I see it many times in preparation for pirouettes
or within pirouettes. The hind legs don't separate any
more, they are stuck together, and the horse goes more
up and down rather than actually making a proper canter
stride which can be maintained. The rider finds it difficult
to come out of the pirouette when they have completed
the movement.
Canter is a difficult gait. Some horses
are naturally more talented for canter and in exercises
like flying changes, the quality of the flying change
depends on the quality of the canter; if you have a good
canter stride, you normally have a good flying change.
The flying change has to have the most expression of stride,
as it must go out in front and still be engaged behind.

The collected canter must have activity
and engagement. The clarity of the beat in canter is really
very important - three beat. The horse must accept taking
the weight more onto the hind leg, rather than trying
to escape it.
The canter must cover ground, the forward
movement and the horse's head must be steady. You see
many horses bob their neck up and down in canter, which
you don't see in trot.
The canter for the horse is a natural movement,
like walk, and you cannot restrict that movement or go
against it. It comes back to the basics again, going through,
allowing the half halt to flow through the body. Whatever
goes against your hand will never produce quality movement.

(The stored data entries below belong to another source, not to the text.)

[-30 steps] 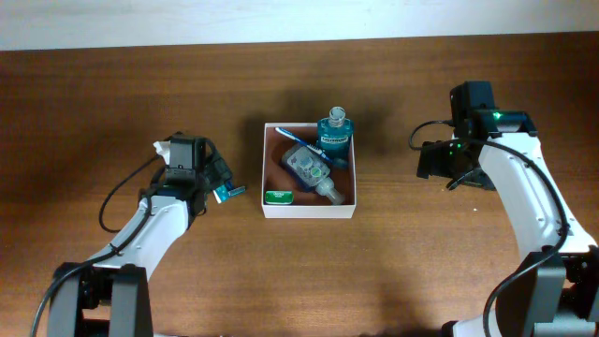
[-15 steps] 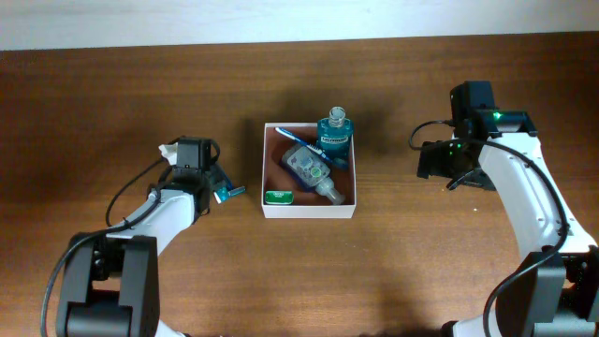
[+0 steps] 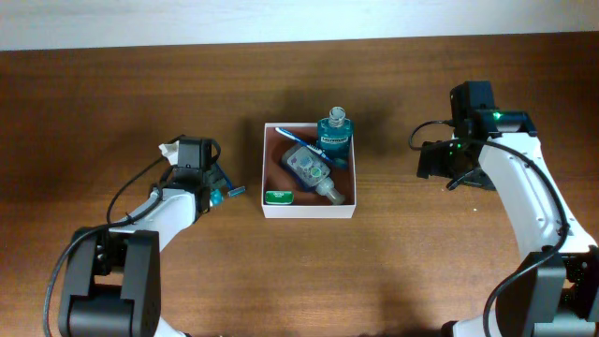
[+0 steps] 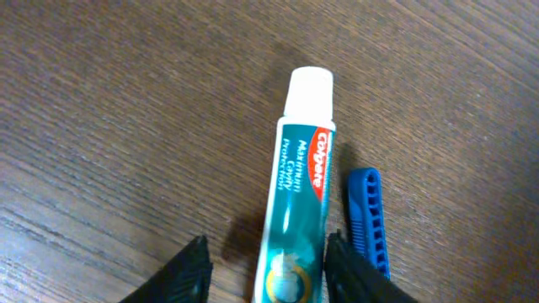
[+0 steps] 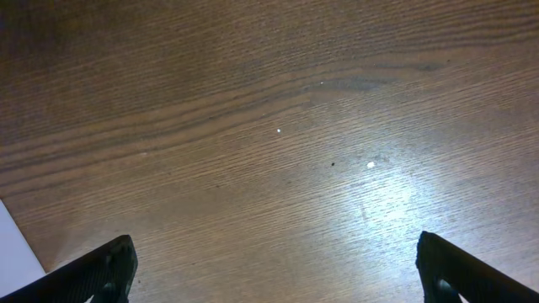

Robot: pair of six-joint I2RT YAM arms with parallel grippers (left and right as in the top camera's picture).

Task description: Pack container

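Observation:
The container, a shallow white-walled box with a reddish-brown inside, sits mid-table. It holds a teal bottle, a clear pump bottle, a blue toothbrush and a small green item. Left of it a teal-and-white toothpaste tube lies flat on the wood, cap pointing away from my left gripper. The tube's tail sits between that gripper's fingers: the right finger touches it, and a gap shows on the left side. My right gripper hangs wide open over bare wood, right of the container.
A blue ribbed plastic piece lies right beside the toothpaste tube, just outside my left gripper's right finger. The container's white corner shows at the left edge of the right wrist view. The wooden table extends all round.
My left gripper's jaws have narrowed around the toothpaste tube, and the left arm has shifted slightly. The right arm and the container have not moved.

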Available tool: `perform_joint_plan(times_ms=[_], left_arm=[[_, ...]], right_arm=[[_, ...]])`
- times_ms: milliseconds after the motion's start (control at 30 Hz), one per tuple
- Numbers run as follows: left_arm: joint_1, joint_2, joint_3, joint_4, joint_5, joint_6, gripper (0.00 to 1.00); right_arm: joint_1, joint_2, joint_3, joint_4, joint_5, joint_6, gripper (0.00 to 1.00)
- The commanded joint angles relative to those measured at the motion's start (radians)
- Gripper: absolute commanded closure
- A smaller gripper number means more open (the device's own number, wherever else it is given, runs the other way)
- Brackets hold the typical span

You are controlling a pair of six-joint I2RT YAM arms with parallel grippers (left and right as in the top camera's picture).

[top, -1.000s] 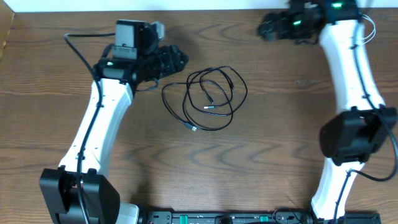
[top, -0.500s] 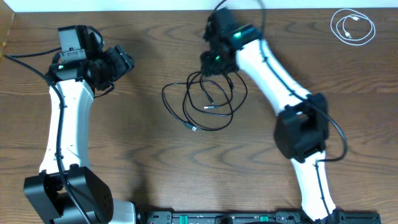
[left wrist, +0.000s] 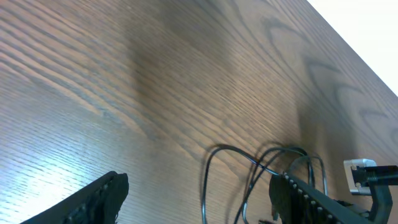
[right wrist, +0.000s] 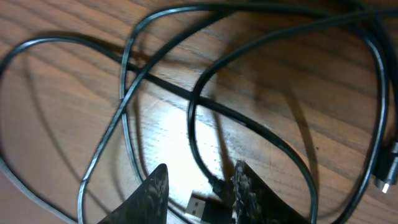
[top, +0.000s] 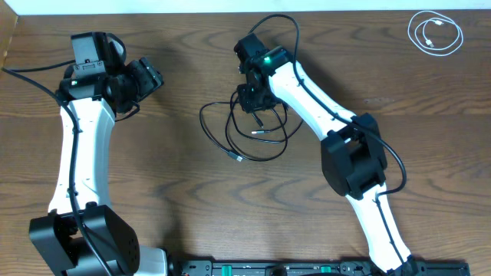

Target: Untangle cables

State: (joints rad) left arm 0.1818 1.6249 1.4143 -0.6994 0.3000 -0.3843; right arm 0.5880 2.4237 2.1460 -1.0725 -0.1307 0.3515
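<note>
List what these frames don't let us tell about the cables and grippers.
- Overhead: right gripper covers the top of the black cables; contact unclear.
- Right wrist: loops run off the edges, so the black cable count is unclear; plug cut by the right edge.
- Overhead: white cable plugs too small to read.
- Left wrist: left gripper finger hides most of the black cables.

Left arm (top: 80,153) stretches up to eleven o'clock, left gripper (top: 144,77) facing three o'clock, fingers spread wide. Right arm (top: 322,107) reaches across toward twelve, elbow bent, right gripper (top: 252,100) pointing down, fingers slightly parted.
</note>
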Motion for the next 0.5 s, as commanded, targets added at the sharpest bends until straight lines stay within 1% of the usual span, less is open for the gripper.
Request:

You see riders who try to ride pirouettes
pulling the horse in. I like to train them to collect
the horse properly before the pirouette, to prepare for
it and to be able to give within the pirouette to allow
it to happen. Not to hold and pull and make the reins
tighter.
I like to start the pirouette smaller and
then ride more forward within it. In collected canter
you are looking for more engagement, activity, with the
horse a bit shorter.
It is the same as when we discussed trot,
the horse must come up a little bit more in front, more
up and carry himself forward in the movement. But again,
some riders ride as if they permanently want to ride pirouette
canter.
In any pace, it doesn't matter what pace
it is, you have variations of collection. In trot, passage
is a collected trot in principle, in canter, there are
different variations for different exercises. For example:
flying changes are in a more forward collected canter,
a normal collected canter can still cover a lovely amount
of ground, a canter pirouette is a collected canter but
it's a totally different collection.
Each pace within itself has different variations
for different exercises. There's not just one collected
canter otherwise you would do everything the same, and
it cannot be done like that. In extended canter, you just
look for the most possible ground cover and length of
stride.
For a good extended canter, the horse does
a nice uphill canter on the bit, going with a lot of impulsion
forward. Going into, and out of, extended canter is not
hard, but many riders bring the horse back with the reins
instead of driving aids and seat. This problem occurs
mainly because the horse is not ready physically, and
is not properly trained for this transition, that is why
too much rein is required.
When the hand goes backwards, not forward,
the horse will immediately block the back. That's why
you see horses get disunited in the downward transition.
A balanced horse is a horse in self carriage, lightness,
which seeks the least possible support from the rider's
hands. It's really a two way transaction, one thing leads
to another.
A horse has a natural balance, which can
only be interfered with by a rider sitting on it. The
more skilled the rider is, the more the horse accepts
the rider, the more it can keep the balance. The main
task of the trainer is that of assessing the horse you
are training. The stronger the horse gets, the more easy
it becomes to keep the balance, the more you can start
to ask of it, and there is no pace where the strength
to create the correct balance is more crucial than the
canter. So there we are - the basics.
There are no magic tricks, just lots and
lots of transitions, lots of honest work to develop strength
and suppleness... and on those basics, the most beautiful
dressage can be performed.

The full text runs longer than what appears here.